#### [REQUIREMENT]
What is the number of lines in the records that contain "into"? Give only that number.

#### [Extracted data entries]

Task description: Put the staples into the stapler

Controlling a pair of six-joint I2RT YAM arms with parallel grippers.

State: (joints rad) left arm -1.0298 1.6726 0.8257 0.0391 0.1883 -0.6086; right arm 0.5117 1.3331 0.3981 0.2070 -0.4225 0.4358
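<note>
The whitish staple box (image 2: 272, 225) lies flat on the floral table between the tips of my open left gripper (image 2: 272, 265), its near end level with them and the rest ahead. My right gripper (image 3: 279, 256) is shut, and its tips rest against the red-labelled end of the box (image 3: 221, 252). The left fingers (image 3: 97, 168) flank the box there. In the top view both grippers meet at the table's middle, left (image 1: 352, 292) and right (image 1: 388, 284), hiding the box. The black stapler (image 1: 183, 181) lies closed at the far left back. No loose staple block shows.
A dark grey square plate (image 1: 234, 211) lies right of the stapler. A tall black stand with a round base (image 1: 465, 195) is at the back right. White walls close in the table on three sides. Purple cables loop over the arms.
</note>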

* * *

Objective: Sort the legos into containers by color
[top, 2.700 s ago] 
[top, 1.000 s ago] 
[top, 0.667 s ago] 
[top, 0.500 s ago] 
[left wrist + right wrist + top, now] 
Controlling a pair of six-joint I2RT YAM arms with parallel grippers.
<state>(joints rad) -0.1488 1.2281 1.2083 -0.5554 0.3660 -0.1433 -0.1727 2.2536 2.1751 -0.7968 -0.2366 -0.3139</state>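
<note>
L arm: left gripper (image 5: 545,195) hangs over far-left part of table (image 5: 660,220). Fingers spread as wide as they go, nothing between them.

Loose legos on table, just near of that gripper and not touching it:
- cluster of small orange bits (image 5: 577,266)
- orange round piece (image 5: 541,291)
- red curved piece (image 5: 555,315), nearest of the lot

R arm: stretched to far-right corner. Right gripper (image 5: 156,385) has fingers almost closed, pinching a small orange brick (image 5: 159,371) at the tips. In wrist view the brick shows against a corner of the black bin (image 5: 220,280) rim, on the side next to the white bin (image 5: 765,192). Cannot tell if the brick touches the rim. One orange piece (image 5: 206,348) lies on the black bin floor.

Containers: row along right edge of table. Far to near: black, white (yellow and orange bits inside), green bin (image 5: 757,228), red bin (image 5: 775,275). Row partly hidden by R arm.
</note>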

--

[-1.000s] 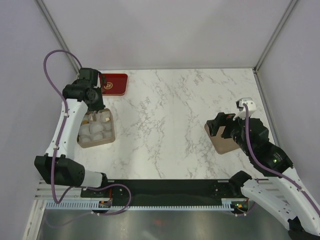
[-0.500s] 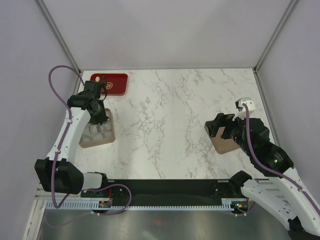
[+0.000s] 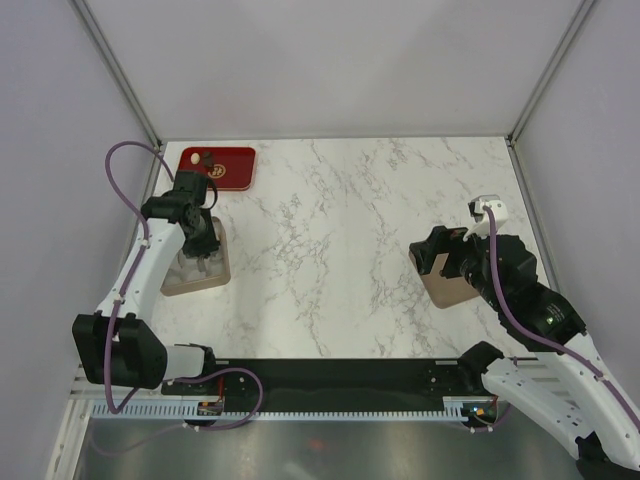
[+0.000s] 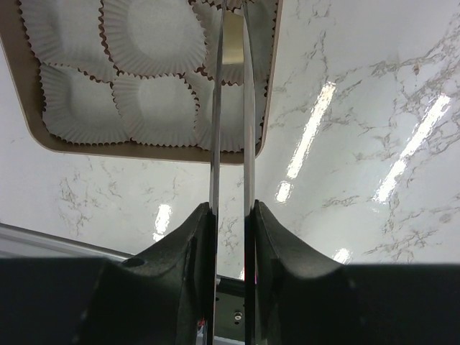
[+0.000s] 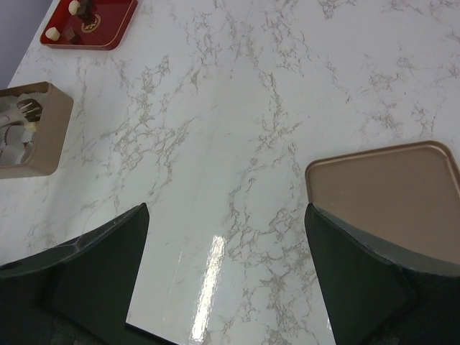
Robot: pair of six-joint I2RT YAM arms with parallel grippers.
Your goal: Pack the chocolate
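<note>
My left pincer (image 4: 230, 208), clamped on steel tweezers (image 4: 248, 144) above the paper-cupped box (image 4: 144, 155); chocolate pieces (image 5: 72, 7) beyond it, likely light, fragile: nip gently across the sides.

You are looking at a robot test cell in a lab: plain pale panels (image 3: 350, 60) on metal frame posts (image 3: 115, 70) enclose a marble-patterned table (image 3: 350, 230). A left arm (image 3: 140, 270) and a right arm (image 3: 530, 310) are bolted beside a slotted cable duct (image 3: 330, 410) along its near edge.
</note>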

#### [SOLUTION FOR THIS TASK]
2